Caching allows build outputs to be re-used across workflow runs. In Blockwork caching is used to:

  • Save compute: Builds don't need to be repeated
  • Save disk-space: Identical objects can be de-duplicated
  • Save developer-time: Re-building only changed items
  • Ensure build determinism: Checking the same inputs always produce the same output

See Caching for details on how to configure caches, or read on for details on how to implement your own Blockwork caches, or how the caching scheme works.

Implementing a Cache

A custom cache can be implemented by inheriting from the base Cache class and implementing a minimal set of methods. A minimal implementation which stores into a local directory is:

from collections.abc import Iterable
from filelock import FileLock
from pathlib import Path
from shutil import copy, copytree

from blockwork.build.caching import Cache
from blockwork.config import CacheConfig
from blockwork.context import Context


class BasicFileCache(Cache):
    def __init__(self, ctx: Context, cfg: CacheConfig) -> None:
        super().__init__(ctx, cfg) # Super must be called!
        self.cache_root: Path = ctx.host_scratch / "my-cache"
        self.cache_root.mkdir(exist_ok=True)
        self.lock = FileLock(self.cache_root.with_suffix(".lock"))

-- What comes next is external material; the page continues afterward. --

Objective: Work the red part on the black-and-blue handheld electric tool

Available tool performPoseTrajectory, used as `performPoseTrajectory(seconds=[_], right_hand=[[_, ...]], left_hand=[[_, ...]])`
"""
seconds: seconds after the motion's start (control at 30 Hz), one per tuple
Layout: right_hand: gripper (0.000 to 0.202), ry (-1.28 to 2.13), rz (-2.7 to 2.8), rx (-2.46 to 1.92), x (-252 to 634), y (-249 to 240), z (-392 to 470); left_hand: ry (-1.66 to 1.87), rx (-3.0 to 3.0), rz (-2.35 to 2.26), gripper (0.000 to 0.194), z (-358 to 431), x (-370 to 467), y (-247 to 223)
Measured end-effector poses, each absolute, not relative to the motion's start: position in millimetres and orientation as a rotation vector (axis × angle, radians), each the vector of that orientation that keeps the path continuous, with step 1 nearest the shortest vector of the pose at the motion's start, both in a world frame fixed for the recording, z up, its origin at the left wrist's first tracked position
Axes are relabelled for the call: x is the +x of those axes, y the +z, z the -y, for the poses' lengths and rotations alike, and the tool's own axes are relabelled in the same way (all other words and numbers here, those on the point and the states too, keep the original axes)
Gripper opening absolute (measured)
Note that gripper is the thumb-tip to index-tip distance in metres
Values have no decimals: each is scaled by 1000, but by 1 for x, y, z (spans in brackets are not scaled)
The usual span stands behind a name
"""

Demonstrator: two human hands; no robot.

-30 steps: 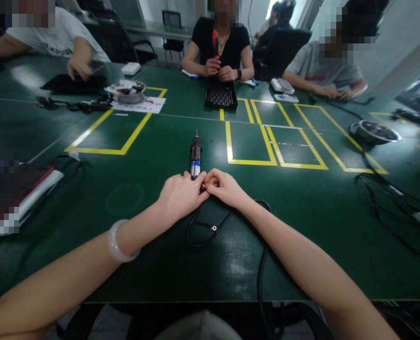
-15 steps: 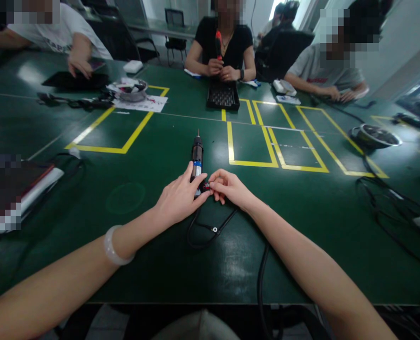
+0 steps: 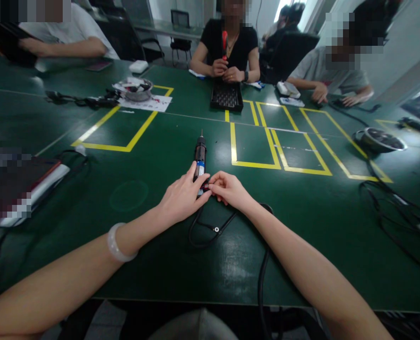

    def store_item(self, key: str, frm: Path) -> bool:
        with self.lock:
            to = self.cache_root / key
            if to.exists():
                # Two different key hashes resulted in the same content hash,
                # item has already been stored
                return True
            to.parent.mkdir(exist_ok=True, parents=True)
            if frm.is_dir():
                copytree(frm, to)
            else:
                copy(frm, to)
        return True

    def fetch_item(self, key: str, to: Path) -> bool:
        to.parent.mkdir(exist_ok=True, parents=True)
        frm = self.cache_root / key
        if not frm.exists():
            return False
        try:
            to.symlink_to(frm, target_is_directory=frm.is_dir())
        except FileNotFoundError:
            return False
        return True

This implementation will give you a local cache which is safe for running in parallel (the lock could be removed if only running serially).

However, without implementing some of the optional methods this cache will grow indefinitely. To allow the cache to self prune, some extra methods must be implemented:

    def drop_item(self, key: str) -> bool:
        with self.lock:
            path = self.cache_root / key
            if path.exists():
                if path.is_dir():
                    rmtree(path)
                else:
                    path.unlink()
        return True

    def iter_keys(self) -> Iterable[str]:
        if not self.cache_root.exists():
            yield from []
        yield from self.cache_root.iterdir()

This allows the cache to prune itself down to the maximum size as expressed in the cache configuration. It will prune itself at the end of each workflow by calculating a score for each item based on time-to-create / size and removing items from lowest to highest score until the max-size is reached.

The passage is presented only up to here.